= Semi-elliptic operator =

Differential operator in mathematics

In mathematics — specifically, in the theory of partial differential equations — a semi-elliptic operator is a partial differential operator satisfying a positivity condition slightly weaker than that of being an elliptic operator.

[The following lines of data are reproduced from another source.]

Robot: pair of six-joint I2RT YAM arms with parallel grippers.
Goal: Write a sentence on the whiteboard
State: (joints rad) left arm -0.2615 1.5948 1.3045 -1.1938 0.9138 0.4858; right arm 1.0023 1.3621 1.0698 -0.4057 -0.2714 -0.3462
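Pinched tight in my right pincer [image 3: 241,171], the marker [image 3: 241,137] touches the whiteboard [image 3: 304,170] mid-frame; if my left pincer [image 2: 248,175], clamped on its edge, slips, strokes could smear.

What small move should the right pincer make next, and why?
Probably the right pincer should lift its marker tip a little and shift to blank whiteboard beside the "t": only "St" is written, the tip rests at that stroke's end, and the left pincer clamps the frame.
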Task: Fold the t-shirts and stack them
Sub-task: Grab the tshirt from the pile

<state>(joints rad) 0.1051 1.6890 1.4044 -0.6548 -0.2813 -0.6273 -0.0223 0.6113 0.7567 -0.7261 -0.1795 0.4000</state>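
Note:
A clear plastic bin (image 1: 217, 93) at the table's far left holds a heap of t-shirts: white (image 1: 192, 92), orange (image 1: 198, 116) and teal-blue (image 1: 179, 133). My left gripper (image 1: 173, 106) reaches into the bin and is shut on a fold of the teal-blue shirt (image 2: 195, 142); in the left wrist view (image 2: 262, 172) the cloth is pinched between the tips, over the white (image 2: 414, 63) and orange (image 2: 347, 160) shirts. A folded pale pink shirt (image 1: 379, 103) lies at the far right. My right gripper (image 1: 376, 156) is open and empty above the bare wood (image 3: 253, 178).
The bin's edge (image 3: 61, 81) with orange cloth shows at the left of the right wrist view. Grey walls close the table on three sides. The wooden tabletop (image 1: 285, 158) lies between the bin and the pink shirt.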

Every elliptic operator is also semi-elliptic, and semi-elliptic operators share many of the nice properties of elliptic operators: for example, much of the same existence and uniqueness theory is applicable, and semi-elliptic Dirichlet problems can be solved using the methods of stochastic analysis.

==Definition==
A second-order partial differential operator P defined on an open subset Ω of n-dimensional Euclidean space R^{n}, acting on suitable functions f by

$P f(x) = \sum_{i, j = 1}^{n} a_{ij} (x) \frac{\partial^{2} f}{\partial x_{i} \, \partial x_{j}}(x) + \sum_{i = 1}^{n} b_{i} (x) \frac{\partial f}{\partial x_{i}} (x) + c(x) f(x),$

is said to be semi-elliptic if all the eigenvalues λ_{i}(x), 1 ≤ i ≤ n, of the matrix a(x) = (a_{ij}(x)) are non-negative. (By way of contrast, P is said to be elliptic if λ_{i}(x) > 0 for all x ∈ Ω and 1 ≤ i ≤ n, and uniformly elliptic if the eigenvalues are uniformly bounded away from zero, uniformly in i and x.) Equivalently, P is semi-elliptic if the matrix a(x) is positive semi-definite for each x ∈ Ω.